# Directions for this task
Set out exactly every line of the entries below, starting at the line that holds "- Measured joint" and stopping after the line that holds "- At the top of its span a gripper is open".

# Items from a data source
******

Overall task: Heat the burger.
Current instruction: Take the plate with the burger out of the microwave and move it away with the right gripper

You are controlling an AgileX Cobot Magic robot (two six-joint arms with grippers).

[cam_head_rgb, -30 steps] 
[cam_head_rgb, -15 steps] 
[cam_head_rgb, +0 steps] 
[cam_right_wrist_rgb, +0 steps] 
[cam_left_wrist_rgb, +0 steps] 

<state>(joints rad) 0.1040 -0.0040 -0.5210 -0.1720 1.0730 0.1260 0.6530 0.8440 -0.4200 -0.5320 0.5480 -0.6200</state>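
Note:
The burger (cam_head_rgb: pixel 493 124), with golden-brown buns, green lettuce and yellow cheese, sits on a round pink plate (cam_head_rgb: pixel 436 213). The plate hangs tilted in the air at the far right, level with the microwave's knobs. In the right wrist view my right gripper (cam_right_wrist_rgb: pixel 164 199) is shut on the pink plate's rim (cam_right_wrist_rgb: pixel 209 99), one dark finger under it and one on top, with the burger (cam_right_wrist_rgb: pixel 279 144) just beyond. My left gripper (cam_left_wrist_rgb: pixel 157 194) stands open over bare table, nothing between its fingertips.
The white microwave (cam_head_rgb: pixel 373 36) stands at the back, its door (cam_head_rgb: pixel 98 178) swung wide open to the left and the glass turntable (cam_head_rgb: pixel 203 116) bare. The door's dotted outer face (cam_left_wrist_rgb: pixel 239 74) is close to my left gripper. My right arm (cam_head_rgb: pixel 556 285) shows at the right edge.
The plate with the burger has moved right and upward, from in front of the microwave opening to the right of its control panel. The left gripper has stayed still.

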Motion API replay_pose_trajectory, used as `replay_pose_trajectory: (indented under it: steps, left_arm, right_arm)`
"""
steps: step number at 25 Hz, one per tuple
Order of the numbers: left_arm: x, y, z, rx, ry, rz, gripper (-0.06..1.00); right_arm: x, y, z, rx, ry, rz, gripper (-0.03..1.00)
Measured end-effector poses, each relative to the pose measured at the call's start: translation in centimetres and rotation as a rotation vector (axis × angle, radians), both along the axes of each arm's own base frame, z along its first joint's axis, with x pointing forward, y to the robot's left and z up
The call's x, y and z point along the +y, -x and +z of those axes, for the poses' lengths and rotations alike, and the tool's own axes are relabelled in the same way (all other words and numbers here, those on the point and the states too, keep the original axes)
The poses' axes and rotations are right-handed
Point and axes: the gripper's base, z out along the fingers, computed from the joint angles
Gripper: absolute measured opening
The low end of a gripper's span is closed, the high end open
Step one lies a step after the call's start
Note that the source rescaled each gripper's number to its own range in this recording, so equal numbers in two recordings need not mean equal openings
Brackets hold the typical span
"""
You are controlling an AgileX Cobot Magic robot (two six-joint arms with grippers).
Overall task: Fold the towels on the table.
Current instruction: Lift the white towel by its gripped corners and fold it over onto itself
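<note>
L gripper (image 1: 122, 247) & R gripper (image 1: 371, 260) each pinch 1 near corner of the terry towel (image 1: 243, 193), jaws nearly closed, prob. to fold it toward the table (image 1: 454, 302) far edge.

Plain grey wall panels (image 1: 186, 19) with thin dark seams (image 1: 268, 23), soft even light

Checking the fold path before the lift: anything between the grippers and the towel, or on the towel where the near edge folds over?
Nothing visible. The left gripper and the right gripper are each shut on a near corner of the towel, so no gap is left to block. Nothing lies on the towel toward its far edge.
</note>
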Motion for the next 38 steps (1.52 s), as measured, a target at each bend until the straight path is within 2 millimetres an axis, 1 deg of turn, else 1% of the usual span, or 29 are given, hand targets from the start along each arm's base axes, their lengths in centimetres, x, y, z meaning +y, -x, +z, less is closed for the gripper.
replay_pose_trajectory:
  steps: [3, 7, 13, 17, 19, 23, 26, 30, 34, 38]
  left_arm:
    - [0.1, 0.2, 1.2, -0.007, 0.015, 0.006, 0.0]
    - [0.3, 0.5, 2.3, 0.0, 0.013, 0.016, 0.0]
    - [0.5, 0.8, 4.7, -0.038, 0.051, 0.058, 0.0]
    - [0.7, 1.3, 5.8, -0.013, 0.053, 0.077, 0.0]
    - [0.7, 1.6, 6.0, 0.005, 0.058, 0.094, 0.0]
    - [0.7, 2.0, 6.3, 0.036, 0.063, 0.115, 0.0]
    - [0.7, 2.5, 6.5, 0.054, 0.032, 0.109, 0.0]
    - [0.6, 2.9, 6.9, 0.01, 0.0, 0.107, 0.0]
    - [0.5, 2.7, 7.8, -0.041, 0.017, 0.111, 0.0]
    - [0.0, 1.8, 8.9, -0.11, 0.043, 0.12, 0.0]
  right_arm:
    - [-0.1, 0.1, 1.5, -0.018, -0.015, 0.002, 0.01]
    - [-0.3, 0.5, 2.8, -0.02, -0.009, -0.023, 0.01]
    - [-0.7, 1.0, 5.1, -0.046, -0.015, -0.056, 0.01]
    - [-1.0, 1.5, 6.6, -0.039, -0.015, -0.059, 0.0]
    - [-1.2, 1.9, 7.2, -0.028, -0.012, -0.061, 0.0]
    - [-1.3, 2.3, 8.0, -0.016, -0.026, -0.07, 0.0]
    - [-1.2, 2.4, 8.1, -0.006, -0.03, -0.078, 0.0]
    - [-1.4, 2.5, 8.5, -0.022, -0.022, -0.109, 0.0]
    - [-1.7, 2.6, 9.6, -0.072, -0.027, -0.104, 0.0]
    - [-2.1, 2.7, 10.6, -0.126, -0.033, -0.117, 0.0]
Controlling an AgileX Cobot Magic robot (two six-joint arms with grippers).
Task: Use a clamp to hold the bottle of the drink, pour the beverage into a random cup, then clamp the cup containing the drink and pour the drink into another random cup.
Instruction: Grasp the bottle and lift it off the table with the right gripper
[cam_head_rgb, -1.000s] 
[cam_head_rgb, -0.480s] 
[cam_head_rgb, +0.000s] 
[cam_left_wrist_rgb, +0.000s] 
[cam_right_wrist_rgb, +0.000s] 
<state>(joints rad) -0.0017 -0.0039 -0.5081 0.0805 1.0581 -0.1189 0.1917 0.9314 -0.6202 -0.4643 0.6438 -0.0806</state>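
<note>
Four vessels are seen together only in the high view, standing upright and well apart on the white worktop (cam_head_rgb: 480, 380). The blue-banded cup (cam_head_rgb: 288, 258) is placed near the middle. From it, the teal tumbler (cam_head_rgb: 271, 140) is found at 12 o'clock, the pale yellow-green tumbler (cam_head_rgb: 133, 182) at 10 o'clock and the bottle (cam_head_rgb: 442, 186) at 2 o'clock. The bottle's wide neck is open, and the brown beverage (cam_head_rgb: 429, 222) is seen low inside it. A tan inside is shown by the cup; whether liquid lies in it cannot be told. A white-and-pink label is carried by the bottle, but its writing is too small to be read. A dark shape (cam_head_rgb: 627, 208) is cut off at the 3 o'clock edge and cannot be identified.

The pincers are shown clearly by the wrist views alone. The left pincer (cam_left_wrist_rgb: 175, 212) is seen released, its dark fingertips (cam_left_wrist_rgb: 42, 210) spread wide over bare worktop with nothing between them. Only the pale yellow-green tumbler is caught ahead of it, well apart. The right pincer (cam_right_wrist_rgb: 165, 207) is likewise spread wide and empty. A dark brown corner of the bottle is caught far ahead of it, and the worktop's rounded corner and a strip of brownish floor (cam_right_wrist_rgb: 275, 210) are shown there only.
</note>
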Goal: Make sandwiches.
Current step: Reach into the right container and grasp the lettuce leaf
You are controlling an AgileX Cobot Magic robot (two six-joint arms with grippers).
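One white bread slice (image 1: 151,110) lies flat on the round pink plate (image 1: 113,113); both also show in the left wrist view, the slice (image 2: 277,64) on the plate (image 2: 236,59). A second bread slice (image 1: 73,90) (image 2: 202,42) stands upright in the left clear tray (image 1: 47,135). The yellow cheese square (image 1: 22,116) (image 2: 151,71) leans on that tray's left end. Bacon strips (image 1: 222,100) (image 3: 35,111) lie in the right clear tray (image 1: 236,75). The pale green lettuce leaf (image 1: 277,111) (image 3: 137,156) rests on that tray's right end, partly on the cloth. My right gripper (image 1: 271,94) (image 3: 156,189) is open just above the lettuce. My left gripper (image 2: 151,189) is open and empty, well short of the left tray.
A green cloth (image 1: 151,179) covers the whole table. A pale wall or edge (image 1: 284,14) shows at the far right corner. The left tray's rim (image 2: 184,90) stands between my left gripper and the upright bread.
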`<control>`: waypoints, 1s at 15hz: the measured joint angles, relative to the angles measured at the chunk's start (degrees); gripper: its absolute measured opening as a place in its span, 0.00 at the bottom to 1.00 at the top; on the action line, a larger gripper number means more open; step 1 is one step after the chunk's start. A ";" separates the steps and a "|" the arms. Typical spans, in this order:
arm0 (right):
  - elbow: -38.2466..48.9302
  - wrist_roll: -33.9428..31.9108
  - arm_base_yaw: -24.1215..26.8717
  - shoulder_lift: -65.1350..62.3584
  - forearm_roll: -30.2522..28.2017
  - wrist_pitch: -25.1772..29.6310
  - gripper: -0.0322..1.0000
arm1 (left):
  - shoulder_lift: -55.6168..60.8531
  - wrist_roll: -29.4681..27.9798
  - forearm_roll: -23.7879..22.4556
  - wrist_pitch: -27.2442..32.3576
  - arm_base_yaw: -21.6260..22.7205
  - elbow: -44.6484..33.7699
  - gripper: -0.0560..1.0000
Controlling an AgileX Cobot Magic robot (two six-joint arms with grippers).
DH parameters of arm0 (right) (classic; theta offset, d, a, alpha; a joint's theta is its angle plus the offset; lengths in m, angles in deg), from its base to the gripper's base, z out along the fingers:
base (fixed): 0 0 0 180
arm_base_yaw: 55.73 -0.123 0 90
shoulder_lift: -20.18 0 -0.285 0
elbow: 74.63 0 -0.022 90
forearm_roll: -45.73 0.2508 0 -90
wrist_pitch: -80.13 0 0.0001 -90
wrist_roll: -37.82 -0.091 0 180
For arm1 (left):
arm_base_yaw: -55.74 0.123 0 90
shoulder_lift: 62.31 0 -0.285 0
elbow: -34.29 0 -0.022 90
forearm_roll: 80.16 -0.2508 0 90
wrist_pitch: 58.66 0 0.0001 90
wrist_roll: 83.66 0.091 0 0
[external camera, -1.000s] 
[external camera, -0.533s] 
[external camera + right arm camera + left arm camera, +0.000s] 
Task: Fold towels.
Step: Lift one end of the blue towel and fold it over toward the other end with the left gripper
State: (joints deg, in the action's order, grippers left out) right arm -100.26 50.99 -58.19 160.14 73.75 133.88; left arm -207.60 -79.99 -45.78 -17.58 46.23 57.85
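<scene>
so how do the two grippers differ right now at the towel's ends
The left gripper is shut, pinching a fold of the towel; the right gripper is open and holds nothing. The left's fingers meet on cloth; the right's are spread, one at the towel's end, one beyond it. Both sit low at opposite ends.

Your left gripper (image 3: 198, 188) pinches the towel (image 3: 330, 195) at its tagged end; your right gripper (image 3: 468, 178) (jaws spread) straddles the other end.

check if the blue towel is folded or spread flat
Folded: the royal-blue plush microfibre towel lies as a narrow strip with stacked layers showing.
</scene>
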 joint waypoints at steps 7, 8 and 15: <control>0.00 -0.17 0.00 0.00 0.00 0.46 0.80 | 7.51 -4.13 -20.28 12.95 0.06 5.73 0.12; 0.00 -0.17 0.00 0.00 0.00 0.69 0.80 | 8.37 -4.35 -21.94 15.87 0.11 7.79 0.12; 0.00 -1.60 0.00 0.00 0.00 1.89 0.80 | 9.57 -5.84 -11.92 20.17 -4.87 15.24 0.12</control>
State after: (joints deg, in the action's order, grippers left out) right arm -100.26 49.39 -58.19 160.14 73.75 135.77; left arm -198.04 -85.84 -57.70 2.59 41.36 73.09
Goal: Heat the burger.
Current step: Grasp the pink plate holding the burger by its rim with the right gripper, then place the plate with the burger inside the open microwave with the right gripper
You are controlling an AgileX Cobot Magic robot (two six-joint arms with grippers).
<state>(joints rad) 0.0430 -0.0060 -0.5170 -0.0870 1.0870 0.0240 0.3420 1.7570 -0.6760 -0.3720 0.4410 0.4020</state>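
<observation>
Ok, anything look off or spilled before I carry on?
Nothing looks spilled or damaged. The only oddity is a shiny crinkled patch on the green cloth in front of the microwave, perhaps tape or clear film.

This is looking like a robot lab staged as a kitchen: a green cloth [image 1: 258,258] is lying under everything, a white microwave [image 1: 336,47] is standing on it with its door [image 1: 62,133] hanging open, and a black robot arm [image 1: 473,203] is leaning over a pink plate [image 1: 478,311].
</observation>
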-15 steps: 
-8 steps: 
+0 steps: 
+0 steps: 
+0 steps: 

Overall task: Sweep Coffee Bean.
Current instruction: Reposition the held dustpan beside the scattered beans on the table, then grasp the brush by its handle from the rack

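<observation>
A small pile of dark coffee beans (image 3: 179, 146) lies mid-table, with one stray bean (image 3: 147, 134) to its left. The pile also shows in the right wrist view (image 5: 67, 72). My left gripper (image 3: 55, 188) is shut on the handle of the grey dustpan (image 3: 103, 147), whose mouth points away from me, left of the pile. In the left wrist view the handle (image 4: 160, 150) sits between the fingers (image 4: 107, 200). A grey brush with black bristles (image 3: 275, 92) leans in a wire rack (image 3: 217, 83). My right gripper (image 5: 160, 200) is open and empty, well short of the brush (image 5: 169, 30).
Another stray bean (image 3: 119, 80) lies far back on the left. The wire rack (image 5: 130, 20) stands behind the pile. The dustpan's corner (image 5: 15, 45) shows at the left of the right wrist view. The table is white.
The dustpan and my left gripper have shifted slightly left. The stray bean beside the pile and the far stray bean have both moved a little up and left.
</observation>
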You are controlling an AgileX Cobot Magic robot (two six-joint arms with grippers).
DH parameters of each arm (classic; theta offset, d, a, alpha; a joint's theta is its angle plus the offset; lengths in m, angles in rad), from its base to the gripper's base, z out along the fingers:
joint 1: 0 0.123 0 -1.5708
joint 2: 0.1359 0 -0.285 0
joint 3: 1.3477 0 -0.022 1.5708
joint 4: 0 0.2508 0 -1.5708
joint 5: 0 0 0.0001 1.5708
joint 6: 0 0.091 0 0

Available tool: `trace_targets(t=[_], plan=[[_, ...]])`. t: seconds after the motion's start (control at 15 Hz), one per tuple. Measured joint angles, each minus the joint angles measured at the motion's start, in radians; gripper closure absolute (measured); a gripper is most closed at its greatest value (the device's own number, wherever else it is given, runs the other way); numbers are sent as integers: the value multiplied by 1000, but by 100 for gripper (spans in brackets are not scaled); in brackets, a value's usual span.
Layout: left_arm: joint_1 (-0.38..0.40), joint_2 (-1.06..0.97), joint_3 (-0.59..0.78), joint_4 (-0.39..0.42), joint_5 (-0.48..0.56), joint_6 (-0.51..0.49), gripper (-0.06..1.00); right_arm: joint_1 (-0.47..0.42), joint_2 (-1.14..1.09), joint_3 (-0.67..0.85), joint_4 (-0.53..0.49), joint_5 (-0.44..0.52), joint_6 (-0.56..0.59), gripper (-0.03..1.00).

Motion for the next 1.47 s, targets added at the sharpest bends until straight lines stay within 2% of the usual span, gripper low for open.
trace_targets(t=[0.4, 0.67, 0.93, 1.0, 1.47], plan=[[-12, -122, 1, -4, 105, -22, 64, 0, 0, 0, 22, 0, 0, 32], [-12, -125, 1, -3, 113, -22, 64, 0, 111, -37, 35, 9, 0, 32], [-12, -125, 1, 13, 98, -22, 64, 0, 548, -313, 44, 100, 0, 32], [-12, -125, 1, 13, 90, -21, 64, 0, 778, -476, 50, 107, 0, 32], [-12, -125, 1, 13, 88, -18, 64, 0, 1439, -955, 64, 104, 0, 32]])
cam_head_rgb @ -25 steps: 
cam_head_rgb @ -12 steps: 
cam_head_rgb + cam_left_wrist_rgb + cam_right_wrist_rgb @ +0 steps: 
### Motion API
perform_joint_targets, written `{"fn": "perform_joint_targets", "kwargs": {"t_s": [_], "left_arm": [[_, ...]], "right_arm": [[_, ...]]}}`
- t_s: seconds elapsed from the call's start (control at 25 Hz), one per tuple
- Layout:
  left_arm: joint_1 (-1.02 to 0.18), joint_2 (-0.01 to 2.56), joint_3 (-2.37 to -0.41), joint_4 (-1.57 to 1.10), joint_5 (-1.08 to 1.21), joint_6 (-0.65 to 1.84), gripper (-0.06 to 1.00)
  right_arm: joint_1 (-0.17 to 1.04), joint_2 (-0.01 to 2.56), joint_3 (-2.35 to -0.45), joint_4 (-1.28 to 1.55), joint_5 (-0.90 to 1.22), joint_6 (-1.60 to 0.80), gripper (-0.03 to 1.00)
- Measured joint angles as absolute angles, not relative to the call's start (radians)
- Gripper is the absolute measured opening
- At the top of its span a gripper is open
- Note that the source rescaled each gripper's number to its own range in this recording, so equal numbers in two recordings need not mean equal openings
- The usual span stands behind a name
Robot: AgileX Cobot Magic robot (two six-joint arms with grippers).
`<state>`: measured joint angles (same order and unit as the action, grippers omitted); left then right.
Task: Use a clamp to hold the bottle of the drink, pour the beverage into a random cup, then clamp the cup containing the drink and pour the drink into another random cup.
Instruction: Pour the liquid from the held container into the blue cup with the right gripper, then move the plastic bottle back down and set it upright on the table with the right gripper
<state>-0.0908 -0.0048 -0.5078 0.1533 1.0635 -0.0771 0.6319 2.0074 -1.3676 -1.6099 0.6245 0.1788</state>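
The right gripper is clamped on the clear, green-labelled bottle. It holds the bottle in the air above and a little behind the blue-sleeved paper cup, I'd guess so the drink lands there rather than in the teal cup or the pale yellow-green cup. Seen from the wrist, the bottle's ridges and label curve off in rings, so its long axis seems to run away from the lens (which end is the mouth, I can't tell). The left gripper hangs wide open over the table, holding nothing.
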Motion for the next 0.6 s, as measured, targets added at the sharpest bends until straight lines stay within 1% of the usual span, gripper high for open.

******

# Result
- Measured joint angles as absolute angles, not relative to the call's start (radians)
- Gripper is the absolute measured opening
- At the top of its span a gripper is open

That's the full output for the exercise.